ROTT: A widely-accepted study estimates that $5.6 billion of economic output would be lost if the bird was listed as endangered. So, needless to say, a lot of people here in Wyoming and around the West don't want to see the bird listed. Even the U.S. Fish and Wildlife Service, which will make the determination this September, has said time and again that it doesn't want to list the bird. They'd rather see states, industry and federal agencies put plans in place that would protect the bird themselves, effectively taking away the need to list it. A lot of work has been done there, but a month out, not everyone thinks they've done off.
TRAVIS BRUNER: I feel the bird has to be listed.
ROTT: Travis Bruner is with Western Watersheds Project, an environmental group.
BRUNER: The Fish and Wildlife Service is mandated to make a science-based decision about whether the greater sage grouse should be listed.
ROTT: And he says the science is clear. Sage grouse don't like human development, and all of the plans that have been proposed by states, federal agencies and industry don't go far enough to curb it. So he says the best way to protect the bird is to list it.
BRUNER: And by protecting the sage grouse, they would tangentially protect many other wildlife species.
ROTT: Sage grouse are what's called an indicator species. They're essentially the canary in the coal mine for the greater sagebrush ecosystem, which is home to more than 350 other species. You see that walking around with our guide from earlier, Tyler Wilson. In the first 20 minutes of walking on his friend's property, just next to a field of sagebrush, we see sage grouse, antelope, lizards and a rabbit. Wilson says the owner of this land is a rancher and a farmer, what you'd call a land developer. But he's also a wildlife lover. And when it comes to hotly debated issues over endangered species and wildlife, people often think those two things are mutually exclusive. There are environmentalists and there are developers, and there's not much room in between. Wilson says that's not the case in Sublette County. It can't be. He tips his hat towards a few grazing pronghorns.
WILSON: See what they're doing? They're walking around here because that's where they belong. He's not environmentalist, but he is. I ain't environmentalist, but I am.
ROTT: In what way?
WILSON: Oh, you love to see the animals like this, but I like to kill them. I ain't going to go poach them. And they belong here for a reason. I mean, they belong here.

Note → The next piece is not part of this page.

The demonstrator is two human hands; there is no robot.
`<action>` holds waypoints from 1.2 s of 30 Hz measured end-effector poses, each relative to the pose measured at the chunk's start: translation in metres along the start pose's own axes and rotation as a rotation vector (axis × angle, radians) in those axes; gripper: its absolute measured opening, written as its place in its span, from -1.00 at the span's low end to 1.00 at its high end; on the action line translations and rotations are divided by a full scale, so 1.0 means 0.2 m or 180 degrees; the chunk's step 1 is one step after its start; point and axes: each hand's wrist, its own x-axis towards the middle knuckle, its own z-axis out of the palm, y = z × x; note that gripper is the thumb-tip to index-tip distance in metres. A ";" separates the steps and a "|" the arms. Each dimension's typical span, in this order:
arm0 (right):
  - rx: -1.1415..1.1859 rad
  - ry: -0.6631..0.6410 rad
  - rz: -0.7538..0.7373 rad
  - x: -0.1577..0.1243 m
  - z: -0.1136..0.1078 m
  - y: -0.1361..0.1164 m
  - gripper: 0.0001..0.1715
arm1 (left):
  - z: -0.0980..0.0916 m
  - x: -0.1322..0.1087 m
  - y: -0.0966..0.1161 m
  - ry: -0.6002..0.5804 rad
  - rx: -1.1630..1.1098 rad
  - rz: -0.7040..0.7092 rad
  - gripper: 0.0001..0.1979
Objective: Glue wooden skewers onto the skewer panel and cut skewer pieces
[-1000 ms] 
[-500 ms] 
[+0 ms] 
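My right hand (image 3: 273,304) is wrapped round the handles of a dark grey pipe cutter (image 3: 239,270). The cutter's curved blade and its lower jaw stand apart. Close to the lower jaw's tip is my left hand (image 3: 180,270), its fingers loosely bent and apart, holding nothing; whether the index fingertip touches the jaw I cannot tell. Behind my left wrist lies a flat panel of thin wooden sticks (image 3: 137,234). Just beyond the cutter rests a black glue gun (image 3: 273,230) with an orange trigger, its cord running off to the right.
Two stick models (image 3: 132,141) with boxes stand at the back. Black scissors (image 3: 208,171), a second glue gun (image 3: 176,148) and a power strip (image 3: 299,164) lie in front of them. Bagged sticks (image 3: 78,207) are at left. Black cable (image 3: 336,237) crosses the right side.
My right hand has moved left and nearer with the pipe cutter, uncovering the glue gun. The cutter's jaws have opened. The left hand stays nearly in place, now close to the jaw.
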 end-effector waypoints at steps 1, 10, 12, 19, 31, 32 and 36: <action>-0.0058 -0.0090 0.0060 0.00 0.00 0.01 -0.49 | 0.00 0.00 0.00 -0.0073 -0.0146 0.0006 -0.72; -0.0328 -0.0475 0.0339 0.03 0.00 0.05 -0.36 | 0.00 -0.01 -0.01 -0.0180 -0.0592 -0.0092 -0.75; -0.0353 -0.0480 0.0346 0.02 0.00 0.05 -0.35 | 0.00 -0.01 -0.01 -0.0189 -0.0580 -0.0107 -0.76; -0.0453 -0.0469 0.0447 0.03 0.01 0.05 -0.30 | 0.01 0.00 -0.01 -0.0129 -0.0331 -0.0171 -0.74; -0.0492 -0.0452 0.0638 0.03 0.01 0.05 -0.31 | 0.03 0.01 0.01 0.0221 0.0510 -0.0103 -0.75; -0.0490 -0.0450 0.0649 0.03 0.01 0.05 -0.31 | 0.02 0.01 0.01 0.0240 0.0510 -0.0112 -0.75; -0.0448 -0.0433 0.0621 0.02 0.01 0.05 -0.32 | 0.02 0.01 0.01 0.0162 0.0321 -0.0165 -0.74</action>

ROTT: So do people, Wilson says. And with them, the ranching, the farming and even the drilling rigs that dot a mesa to our south. It's the reality of the world we live in.
WILSON: I don't care who you are, and if you're back in the city, if you got to be heated, it's coming off that mesa. So you going to quit driving? You going to quit heating your house? No, we got to drill. That's just the way the world is. But I'll guarantee you that I can go through that mesa right by them drilling rigs and show you chickens, too, 'cause I know where they're at.
ROTT: So the idea is that they can all - it can all live in the same little world.
WILSON: They can all live in the same environment, but we just got to balance it out and take care of it, and they got to start listening to people that know what they're talking about.
ROTT: There's a real effort here by the state of Wyoming, industry, conservationists and the federal government to do just that. A listing decision is expected at the end of September. Nathan Rott, NPR News, Pinedale, Wyo.